Kahn recommends people visit aestheticians to receive proper readings of their skin and the right treatments for it. However, most people aren’t frequenting aestheticians to buy skincare items and, in the absence of skilled skincare professionals to walk them through their skin needs and product options, skin types provide readymade educational tools. They communicate quickly from a store shelf what a product is designed for and can be summoned by salespeople to direct customers swiftly to products for them.

Lancer suggests the skin type system does a pretty good job selling products. “The truth of the matter is that all of this commercial and prescription labeling has complicated the matter well beyond reality and added layers of unnecessary care to the benefit of people other than the patients in question,” he says. When told skincare isn’t that complicated, Lancer reveals people are relieved, but, to the detriment of some beauty brands, they also might buy less merchandise. He instructs them to dial back on onerous skincare routines.
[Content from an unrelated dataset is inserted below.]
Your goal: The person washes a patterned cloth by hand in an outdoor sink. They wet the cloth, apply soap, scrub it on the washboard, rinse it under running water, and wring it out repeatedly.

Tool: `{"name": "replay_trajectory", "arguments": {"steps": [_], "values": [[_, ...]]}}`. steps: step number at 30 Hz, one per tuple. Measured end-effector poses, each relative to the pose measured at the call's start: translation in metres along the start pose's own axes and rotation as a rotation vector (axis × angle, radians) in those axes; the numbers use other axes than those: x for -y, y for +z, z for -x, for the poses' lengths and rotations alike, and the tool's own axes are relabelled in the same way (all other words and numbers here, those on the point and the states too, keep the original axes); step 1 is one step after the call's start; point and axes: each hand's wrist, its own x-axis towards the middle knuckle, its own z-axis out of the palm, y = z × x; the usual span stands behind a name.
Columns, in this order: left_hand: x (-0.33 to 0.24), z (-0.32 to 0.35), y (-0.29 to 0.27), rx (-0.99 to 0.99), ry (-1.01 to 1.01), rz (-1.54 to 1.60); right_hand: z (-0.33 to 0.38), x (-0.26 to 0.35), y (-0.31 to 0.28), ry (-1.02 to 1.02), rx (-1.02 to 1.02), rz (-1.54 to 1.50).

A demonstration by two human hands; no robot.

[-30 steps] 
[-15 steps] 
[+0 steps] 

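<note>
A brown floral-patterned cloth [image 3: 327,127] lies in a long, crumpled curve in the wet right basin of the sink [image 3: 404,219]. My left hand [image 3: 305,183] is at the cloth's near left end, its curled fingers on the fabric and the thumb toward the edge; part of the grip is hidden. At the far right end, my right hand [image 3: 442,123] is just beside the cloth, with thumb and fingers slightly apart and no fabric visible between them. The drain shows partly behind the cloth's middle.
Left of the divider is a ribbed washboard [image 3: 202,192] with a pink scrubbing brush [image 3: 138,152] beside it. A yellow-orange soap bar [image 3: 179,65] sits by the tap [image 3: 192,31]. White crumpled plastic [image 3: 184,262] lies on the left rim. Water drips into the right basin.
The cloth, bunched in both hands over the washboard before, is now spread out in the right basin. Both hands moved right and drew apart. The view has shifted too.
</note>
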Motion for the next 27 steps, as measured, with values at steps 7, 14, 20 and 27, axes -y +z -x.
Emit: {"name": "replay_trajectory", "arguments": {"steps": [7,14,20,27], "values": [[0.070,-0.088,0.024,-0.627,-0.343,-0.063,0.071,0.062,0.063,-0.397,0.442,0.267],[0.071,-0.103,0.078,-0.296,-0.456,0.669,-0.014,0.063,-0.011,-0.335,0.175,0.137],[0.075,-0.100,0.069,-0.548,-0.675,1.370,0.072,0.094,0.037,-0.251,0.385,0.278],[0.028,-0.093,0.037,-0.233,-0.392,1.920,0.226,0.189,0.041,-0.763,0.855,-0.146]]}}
“Not everybody needs skin rehabilitation. They need just some guidance that involves maybe taking a few steps backward,” says Lancer, noting, “If you spend time with people they get the drift. Things aren’t so bad. Keep it simple. They welcome that, to tell you the truth.”

There is a burgeoning number of brands taking simplicity to the extreme and selling universal products. Doctor Rogers Restore Healing Balm, for example, doesn’t discriminate by skin type. Dermatologist Heather Rogers created it for any sufferer of damaged, dry and cracked skin, but has discovered that marketing a comprehensive formula isn’t trouble-free.
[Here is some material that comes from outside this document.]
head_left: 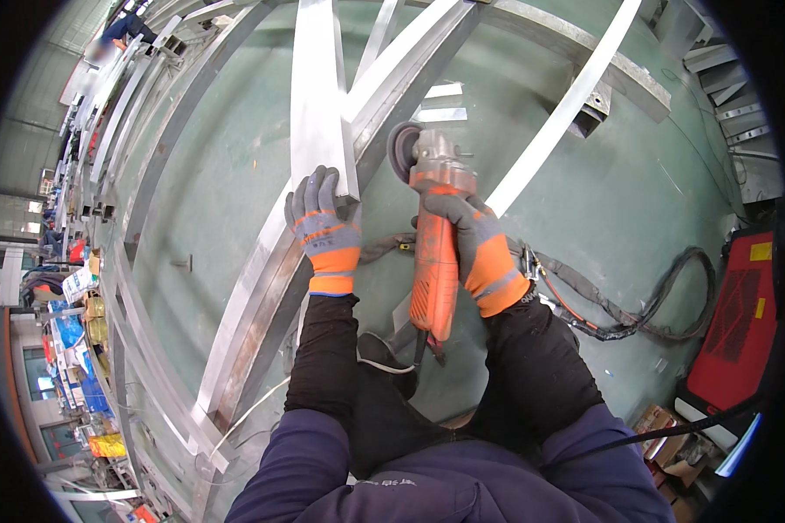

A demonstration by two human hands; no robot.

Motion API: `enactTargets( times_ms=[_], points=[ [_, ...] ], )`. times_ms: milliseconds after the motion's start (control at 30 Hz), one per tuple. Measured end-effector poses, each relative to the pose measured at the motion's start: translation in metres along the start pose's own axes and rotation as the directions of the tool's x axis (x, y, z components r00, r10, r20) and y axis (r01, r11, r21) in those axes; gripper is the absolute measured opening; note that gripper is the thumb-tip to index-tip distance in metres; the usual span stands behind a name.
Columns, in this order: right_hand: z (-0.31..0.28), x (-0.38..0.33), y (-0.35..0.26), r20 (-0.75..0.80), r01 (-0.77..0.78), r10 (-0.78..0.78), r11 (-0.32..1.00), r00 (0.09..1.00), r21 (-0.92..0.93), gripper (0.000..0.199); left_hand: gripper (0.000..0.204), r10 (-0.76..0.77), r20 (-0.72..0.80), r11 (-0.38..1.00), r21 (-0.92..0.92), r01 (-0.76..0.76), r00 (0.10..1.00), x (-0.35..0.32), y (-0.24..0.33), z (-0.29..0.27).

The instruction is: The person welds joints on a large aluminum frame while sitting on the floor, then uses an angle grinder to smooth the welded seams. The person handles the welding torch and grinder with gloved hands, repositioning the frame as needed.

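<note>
My left hand (324,228), in a grey and orange glove, grips the near end of a flat silvery metal bar (318,96) that rests on a long slanted metal beam (262,288). My right hand (478,248), gloved the same way, holds an orange angle grinder (433,253) by its body. The grinder's disc (402,150) sits just right of the bar's end, beside the beam's edge. The grinder's cable runs down between my knees.
A metal frame of crossing beams (549,122) lies on the green floor. Black hoses and cables (645,305) trail to a red machine (737,331) at the right. Long metal profiles (131,131) are stacked at the left, with people far off at the top left.
</note>
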State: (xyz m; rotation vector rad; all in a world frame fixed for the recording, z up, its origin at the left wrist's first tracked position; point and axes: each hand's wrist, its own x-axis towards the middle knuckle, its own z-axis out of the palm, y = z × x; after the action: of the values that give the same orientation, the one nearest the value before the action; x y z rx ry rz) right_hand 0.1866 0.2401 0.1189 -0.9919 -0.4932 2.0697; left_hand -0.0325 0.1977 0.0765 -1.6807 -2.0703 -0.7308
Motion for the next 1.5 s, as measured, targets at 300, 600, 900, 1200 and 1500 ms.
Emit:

“It does too much, so people don’t know what to do with it. I made it to protect and heal the skin, but that is too vague for most. People have to get it, try it and, then, find their tailored use for it, which can take a while,” she says, pronouncing, “People want skincare regimens tailored to their concerns, not universal solutions.”

skin types renee rouleau

Renée Rouleau, a celebrity aesthetican and founder of an eponymous brand, concurs that skincare consumers gravitate to customized routines. To aid customization, she determined there are nine skin types rather than Baumann’s 16 or the limited range of three – oily, normal and dry – that is ubiquitous. “Many people didn’t fit into the traditional three types of skin that most brands were catering to,” she says. “I’ve always said, ‘One size does not fit all,’ when it comes to skin care.”
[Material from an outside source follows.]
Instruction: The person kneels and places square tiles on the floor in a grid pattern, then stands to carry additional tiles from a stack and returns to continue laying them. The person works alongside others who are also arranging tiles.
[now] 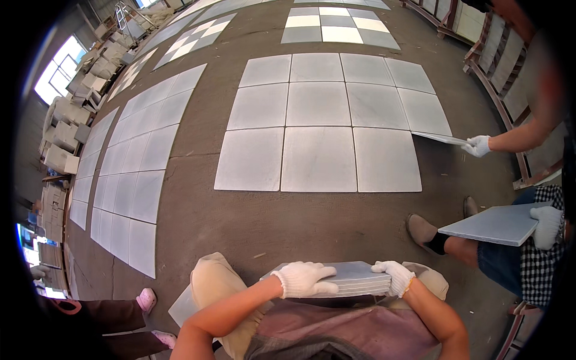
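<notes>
A stack of several grey stone tiles [354, 273] lies across my lap, between my knees. My left hand [305, 279], in a white knitted glove, grips the stack's left end, fingers stretched along its top and near edge. My right hand [393, 278], gloved the same way, is closed round the right end. Beyond my knees, a block of pale grey square tiles [318, 156] lies in rows on the brown floor. At its right side, a co-worker's gloved hand [477, 146] holds a tilted tile [438, 138] by its edge.
The co-worker's other gloved hand [546, 227] holds a grey tile [495, 225] near my right knee. A person in pink shoes [146, 299] stands at my left. More tile blocks [135, 162] lie left and farther back. Wooden racks [480, 66] line the right side.
</notes>
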`<action>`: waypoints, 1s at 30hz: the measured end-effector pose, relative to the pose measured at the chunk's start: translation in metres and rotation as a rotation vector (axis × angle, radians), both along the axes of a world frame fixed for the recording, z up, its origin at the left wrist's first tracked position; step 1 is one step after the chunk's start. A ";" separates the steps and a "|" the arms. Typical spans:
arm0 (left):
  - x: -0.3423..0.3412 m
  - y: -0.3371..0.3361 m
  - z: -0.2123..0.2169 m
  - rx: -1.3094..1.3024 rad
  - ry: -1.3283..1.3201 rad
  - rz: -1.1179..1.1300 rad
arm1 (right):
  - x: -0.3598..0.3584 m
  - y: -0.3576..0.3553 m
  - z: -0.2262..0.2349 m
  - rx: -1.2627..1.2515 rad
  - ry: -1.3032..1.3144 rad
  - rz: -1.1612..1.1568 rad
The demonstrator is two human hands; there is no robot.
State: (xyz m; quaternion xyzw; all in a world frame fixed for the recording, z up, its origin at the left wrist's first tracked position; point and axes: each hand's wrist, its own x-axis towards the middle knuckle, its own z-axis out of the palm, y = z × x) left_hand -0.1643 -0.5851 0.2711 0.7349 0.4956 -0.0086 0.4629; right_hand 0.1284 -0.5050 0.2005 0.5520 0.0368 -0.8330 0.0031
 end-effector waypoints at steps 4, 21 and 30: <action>-0.002 0.001 -0.007 -0.151 -0.083 0.019 | -0.003 -0.003 -0.001 0.032 -0.036 -0.009; -0.009 0.009 0.003 -0.177 -0.098 0.046 | -0.002 -0.016 0.018 0.135 0.004 -0.163; -0.008 0.002 0.005 -0.157 -0.120 0.068 | -0.019 -0.041 0.050 0.394 -0.039 0.000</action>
Not as reliant on the traditions of the skincare business as their established predecessors, Rouleau continues that emerging brands are well-positioned to upend the structures that have confined skincare products. “Indie beauty brands have the ability to look at the industry from afar, and see what’s working and what’s not working with fresh eyes,” she says. “In the case of Indie brands, they want to disrupt what’s outdated and, in this case, that outdated thinking is that skin types are only normal, dry or oily.”

TAKEAWAYS

  • Dermatologist Leslie Baumann developed a system of skin types more than a decade ago that has been hugely influential in the beauty industry.
  • Baumann’s skin type system revolves around 16 skin personalities, but five skin types – oily, dry, normal, sensitive and combination – have pervaded the skincare market. Skin types offer brands a clear way to classify and sell products.
  • A growing group of skincare entrepreneurs is questioning skin types. Among members of the group are brand founders who argue environmental or hormonal factors are responsible for skin issues, and others who contend skincare concerns trump types or that a holistic view of health is more accurate.
  • Dermatologist Harold Lancer, a vocal critic of skin types, contends the skin type system creates unnecessary complexity in skincare routines, and people are relieved when they can sidestep that complexity.
  • Taking the opposite tactic of brands depending on skin types, an increasing number of skincare brands market universal formulas. Brands promoting all-encompassing products run into difficulties with customers demanding solutions tailored to individual needs and preferences.